### EXERCISE GOAL
Return the listing in full. Keep every word as it stands.

### THE DATA
------------------------------------

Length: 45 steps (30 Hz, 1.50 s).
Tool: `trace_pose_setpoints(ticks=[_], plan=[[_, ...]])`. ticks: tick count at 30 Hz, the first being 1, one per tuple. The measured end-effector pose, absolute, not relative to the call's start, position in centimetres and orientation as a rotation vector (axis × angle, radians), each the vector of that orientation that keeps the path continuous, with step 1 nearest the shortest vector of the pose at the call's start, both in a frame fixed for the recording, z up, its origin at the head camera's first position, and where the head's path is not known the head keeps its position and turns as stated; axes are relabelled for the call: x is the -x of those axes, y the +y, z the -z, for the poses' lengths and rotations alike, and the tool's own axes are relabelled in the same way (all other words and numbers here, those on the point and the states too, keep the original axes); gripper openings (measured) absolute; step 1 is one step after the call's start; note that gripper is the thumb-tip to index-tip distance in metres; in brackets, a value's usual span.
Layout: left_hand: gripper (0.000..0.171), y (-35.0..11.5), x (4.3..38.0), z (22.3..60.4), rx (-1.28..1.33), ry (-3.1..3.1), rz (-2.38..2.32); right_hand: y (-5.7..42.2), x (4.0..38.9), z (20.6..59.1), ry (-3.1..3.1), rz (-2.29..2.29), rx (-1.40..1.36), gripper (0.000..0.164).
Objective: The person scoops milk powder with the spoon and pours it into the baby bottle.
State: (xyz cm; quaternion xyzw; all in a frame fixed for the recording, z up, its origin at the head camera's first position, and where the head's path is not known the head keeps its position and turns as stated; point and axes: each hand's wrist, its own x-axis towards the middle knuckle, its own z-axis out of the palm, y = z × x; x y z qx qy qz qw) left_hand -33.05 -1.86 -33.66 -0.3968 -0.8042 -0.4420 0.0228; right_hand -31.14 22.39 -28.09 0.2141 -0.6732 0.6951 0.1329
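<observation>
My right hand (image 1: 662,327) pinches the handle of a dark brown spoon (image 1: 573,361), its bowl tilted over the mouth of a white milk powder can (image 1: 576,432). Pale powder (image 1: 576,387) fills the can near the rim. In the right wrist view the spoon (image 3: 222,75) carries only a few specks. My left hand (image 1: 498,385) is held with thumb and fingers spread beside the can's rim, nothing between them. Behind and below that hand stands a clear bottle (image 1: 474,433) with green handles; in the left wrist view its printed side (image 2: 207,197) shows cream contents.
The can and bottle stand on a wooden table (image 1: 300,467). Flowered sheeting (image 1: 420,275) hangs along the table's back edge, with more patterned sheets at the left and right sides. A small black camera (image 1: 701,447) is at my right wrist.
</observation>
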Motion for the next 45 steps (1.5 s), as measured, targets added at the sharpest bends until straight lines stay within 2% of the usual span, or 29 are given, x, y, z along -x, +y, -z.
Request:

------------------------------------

### ANSWER
Length: 45 steps (30 Hz, 1.50 s).
Tool: `trace_pose_setpoints(ticks=[_], plan=[[_, ...]])`. ticks: tick count at 30 Hz, the first being 1, one per tuple. The measured end-effector pose, absolute, not relative to the call's start, position in centimetres and orientation as a rotation vector (axis × angle, radians), each the vector of that orientation that keeps the path continuous, with step 1 nearest the shortest vector of the pose at the call's start, both in a frame fixed for the recording, z up, its origin at the head camera's first position, and where the head's path is not known the head keeps its position and turns as stated; axes are relabelled for the call: x is the -x of those axes, y the +y, z the -z, for the poses' lengths and rotations alike, and the tool's own axes are relabelled in the same way (all other words and numbers here, those on the point and the states too, keep the original axes); gripper openings (measured) absolute; step 1 is one step after the call's start; note that gripper is the thumb-tip to index-tip distance in metres; in brackets, a value's usual span.
Layout: left_hand: gripper (0.000..0.171), y (-35.0..11.5), x (4.3..38.0), z (22.3..60.4), rx (-1.28..1.33), ry (-3.1..3.1), rz (-2.38..2.32); right_hand: y (-5.7..42.2), x (4.0..38.9), z (20.6..59.1), ry (-3.1..3.1), rz (-2.29..2.29), rx (-1.40..1.36), gripper (0.000..0.164).
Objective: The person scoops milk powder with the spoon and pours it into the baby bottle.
State: (xyz cm; quaternion xyzw; all in a frame fixed for the recording, z up, its origin at the head camera's first position, and where the head's path is not known the head keeps its position and turns as stated; point and axes: each hand's wrist, its own x-axis towards the middle knuckle, its own z-axis out of the palm, y = z × x; x y z qx qy qz qw) left_hand -33.05 -1.86 -33.66 -0.3968 -0.8042 -0.4420 0.0228; right_hand -31.14 22.39 -28.09 0.2141 -0.6732 0.6951 0.1329
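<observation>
My right hand (image 1: 662,327) pinches the handle of a dark brown spoon (image 1: 573,361), its bowl tilted over the mouth of a white milk powder can (image 1: 576,432). Pale powder (image 1: 576,387) fills the can near the rim. In the right wrist view the spoon (image 3: 222,75) carries only a few specks. My left hand (image 1: 498,385) is held with thumb and fingers spread beside the can's rim, nothing between them. Behind and below that hand stands a clear bottle (image 1: 474,433) with green handles; in the left wrist view its printed side (image 2: 207,197) shows cream contents.
The can and bottle stand on a wooden table (image 1: 300,467). Flowered sheeting (image 1: 420,275) hangs along the table's back edge, with more patterned sheets at the left and right sides. A small black camera (image 1: 701,447) is at my right wrist.
</observation>
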Motion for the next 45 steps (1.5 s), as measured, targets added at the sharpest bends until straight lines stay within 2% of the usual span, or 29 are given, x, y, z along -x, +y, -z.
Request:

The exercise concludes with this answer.